Дома опять доносился из гостиной голосок Анны Ивановны: «А ты, доча, внушай ему, внушай. Ночная кукушка кого хочешь перекукует».
Да сколько можно! Да что они, глухие обе, что ли? Раскрыл входную дверь и снова ударил ею. В гостиной разом замолчали. Вот так-то, дорогие, лучше будет.
Спокойно раздевался.
3
…На шикарный накрытый стол «эта женщина из Мюнхена» даже не взглянула – сразу прошла к дрянному пианино в углу, с которого и пыль-то вытирать уже не хотелось.

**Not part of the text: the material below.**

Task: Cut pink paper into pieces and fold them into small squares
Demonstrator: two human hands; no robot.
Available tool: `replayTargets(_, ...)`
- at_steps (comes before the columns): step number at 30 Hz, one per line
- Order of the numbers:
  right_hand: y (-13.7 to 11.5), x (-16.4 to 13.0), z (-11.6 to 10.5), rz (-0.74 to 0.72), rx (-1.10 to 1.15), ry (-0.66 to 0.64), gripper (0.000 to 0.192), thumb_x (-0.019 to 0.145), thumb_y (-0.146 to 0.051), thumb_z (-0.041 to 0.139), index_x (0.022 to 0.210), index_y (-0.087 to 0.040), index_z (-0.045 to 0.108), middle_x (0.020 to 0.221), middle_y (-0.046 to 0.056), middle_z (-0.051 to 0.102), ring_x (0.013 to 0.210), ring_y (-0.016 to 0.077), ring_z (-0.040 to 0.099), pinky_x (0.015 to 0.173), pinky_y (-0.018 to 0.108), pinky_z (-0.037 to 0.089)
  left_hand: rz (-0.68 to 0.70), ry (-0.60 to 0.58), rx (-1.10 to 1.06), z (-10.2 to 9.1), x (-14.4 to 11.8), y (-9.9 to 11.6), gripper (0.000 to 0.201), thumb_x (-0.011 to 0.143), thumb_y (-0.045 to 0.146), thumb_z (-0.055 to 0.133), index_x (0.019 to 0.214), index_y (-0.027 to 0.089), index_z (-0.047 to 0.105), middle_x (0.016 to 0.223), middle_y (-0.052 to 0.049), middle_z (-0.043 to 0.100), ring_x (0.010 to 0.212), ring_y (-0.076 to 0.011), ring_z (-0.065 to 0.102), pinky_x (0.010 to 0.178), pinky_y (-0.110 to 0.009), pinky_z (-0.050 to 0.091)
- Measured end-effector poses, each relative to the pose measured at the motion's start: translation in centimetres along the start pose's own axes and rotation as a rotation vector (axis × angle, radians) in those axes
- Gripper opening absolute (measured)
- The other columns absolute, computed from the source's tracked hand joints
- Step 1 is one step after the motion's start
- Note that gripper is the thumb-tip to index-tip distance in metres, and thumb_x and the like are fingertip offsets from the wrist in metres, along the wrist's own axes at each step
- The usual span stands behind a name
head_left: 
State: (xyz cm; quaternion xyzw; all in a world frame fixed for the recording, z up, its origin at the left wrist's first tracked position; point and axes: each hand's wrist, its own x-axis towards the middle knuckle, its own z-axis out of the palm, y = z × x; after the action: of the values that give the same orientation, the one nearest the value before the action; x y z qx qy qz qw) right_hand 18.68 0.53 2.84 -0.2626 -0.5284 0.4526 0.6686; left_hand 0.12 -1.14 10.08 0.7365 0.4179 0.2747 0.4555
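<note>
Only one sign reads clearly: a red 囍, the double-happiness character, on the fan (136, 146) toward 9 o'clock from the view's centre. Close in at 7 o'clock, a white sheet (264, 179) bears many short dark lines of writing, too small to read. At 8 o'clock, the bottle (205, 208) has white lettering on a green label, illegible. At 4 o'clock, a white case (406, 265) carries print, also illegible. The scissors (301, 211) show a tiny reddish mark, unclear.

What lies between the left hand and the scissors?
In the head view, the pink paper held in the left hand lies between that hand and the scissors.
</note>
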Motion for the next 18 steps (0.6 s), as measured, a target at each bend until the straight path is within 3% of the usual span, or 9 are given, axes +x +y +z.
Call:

Стояла, смотрела на ободранный ящик – натурально со слезами на глазах. Будто на подельника какого-то, которого не видела сто лет. Поворачивалась к занудному: «А, Глебка?» И Глебка тоже покачивал головой, готовый плакать. Прямо сериал. Встреча через сорок лет…
Утром он позвонил, как только добрался до работы. Говорил как ненормальный:
– Жанна, тебя ждёт сюрприз! Я сейчас на такси в Пулково. Встречать женщину из Мюнхена…
Ничего не могла понять: какую «женщину из Мюнхена»? очередную жену? любовницу? Говори ясней!
– …Не перебивай! Скорей накрывай стол. Всем, что у нас есть. С работы отпросись. Заболей! Ждёт сюрприз. Действуй!
Тоже как обезумела, в кухне давай выкладывать на доску муку, яйца, соль, сразу замешивать, мять тесто для пельменей. Раскатывать. Лепила пельмешки быстро, быстрее мамы с папой.